Mari kita analisis satu persatu ketiga konteks tersebut. (lokasi, situasi/kondisi, & persepsi)

Lokasi. Saat kita dari lokasi rumah menuju ke lokasi kerja, atau sebaliknya, kita melakukan perjalanan bisa secara cepat/terburu-buru, namun bisa juga secara tidak terburu-buru/lambat. Orang rumah sering kali berpesan untuk hati-hati. Secara tersirat, saya yakin sebenarnya orang rumah berpesan untuk tidak terburu-buru di jalan.  Apa yang terjadi? Kalau jalanan sepi, seberapa banyak dari kita yang bawa motor/mobil menancap gas? Nah... untunglah, kondisi di jalanan sering kali macet (gara-gara si Komo lewat), membuat kita tidak bisa memilih untuk cepat; mau tidak mau seringkali kita memilih untuk tidak terburu-buru atau berhati-hati. Orang rumah pasti senang mendengarnya... kita tidak ngebut di jalan; dengan kata lain, kita jadi memenuhi harapan orang rumah loh :)

Situasi/Kondisi. Situasi/kondisi tidak terlepas dari suatu kegiatan, misalnya bangun tidur, sarapan, mandi, berangkat ke sekolah, berangkat ke tempat kerja, membaca, dan seterusnya, sampai kita tertidur kembali. Situasi/kondisi tersebut cenderung berulang (selama kita masih diberi waktu/umur).  Dari titik/situasi bangun tidur ke titik/situasi mandi, sebenarnya kita bisa memilih untuk cepat atau bisa memilih untuk lambat (tidak terburu-buru). Seberapa sering di antara dua situasi/kondisi tersebut, kita bisa memilih untuk lambat (tidak terburu-buru atau berhati-hati).   Kalau saja kita bangunnya lebih pagi, mungkin kita bisa memilih untuk masak dan sarapan dengan tidak terburu-buru... (memilih untuk berhati-hati, sambil memeriksa kembali hal penting yang harus dibawa) hehehe... yang sering terjadi, kadang kita memilih tidak terburu-buru juga, namunnn bukan dalam posisi bangun, tetapi dalam posisi tidur lagi... hayoo siapa yang sebenarnya sudah bangun lebih pagi, tapi tidur lagi? :) Kalau bagunnya sudah pagi, tapi tidur lagi.... wadooh....jadi buru-buru deh sarapannya :)

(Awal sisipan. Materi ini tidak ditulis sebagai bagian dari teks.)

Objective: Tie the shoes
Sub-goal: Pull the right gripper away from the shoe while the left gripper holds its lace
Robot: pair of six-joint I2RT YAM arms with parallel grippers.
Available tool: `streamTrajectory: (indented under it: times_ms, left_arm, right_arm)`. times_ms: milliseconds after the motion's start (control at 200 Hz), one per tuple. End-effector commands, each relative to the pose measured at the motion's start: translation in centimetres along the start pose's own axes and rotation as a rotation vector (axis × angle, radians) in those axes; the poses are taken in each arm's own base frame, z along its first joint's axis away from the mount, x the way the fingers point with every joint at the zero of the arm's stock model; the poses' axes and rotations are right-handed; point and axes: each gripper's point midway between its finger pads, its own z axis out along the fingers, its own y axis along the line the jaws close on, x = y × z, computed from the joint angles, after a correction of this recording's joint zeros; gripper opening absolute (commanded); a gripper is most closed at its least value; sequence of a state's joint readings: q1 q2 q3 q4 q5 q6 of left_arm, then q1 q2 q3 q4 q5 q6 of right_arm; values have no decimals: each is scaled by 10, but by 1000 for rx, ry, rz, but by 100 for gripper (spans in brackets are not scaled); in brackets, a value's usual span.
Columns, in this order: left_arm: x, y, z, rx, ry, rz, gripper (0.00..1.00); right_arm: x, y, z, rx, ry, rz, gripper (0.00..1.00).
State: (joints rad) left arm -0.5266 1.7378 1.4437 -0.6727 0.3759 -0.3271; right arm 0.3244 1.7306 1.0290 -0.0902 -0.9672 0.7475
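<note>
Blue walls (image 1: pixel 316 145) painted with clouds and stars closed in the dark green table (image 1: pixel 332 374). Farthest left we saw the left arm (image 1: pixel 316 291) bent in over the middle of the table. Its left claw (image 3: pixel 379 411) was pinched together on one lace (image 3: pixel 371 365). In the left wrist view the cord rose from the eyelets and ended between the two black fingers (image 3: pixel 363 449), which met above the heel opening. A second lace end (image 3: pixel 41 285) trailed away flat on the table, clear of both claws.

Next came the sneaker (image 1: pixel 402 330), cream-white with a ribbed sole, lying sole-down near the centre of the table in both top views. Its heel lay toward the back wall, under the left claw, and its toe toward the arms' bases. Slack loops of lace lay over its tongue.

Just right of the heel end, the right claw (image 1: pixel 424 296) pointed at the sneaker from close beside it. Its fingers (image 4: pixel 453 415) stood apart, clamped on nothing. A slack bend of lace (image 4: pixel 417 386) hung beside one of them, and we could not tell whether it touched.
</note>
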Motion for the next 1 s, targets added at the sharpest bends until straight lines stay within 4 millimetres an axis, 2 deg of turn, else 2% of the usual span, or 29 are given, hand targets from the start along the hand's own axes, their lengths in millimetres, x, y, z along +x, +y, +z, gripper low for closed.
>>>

Persepsi. Dalam mempersepsi sesuatu, sering kali kita langsung loncat kepada tahap reaksi (titik ke dua). Padahal proses persepsi, dari stimulus (sebagai titik pertama) ke reaksi (sebagai titik ke dua) sebenarnya ada beberapa tahap... (contoh proses persepsi: ada suara musik, gelombang suara musik masuk ke telinga, gendang telinga bergetar, dilanjutkan proses coding ke pusat syaraf, dan seterusnya, dan seterusnya.... hingga kita menginterpretasi dan kita berreaksi dengan menggoyang-goyangkan kepala/kaki :) Pertanyaannya..., bisa ndak ya, dari melihat/mendengar stimulus, kita berhati-hati atau tidak terburu-buru, sampai kepada tahap reaksi? Kalau bisa, mungkin stimulus yang sama, bisa memiliki banyak alternatif/pilihan reaksi. Bisa jadi stimulus yang berpotensi menimbulkan reaksi/emosi negatif, karena kita berhati-hati atau tidak terburu-buru, bisa diubah menjadi reaksi/emosi positif. 

Test Case: Coba deh besok kita amati perilaku kita/teman kita ya... saat menyetir mobil/mengendari motor, seberapa mungkin kita/teman kita berhati-hati atau tidak terburu-buru? Bagaimana REAKSI kita/teman kita setelah melihat STIMULUS (orang lain nyelonong atau bermaksud memotong/merintangi jalan kita)?
  • Memencet bel/klakson (secara lembut-lembut)
  • Mengumpat (dengan kata-kata manis/mesra)
  • Kesal/Menyesal (mengapa ya saya lahir di planet bumi ini)
  • Aktifkan bel/sirene Polisi Bermotor / BM (tot-tot.... tot-tot...)
atau
  • Mendahulukan/memberi jalan kepadanya
  • Tersenyum kepadanya
  • Mempersilakannya dengan tulus/iklas


Test case di atas, jangan lupa untuk coba diamati lho ya...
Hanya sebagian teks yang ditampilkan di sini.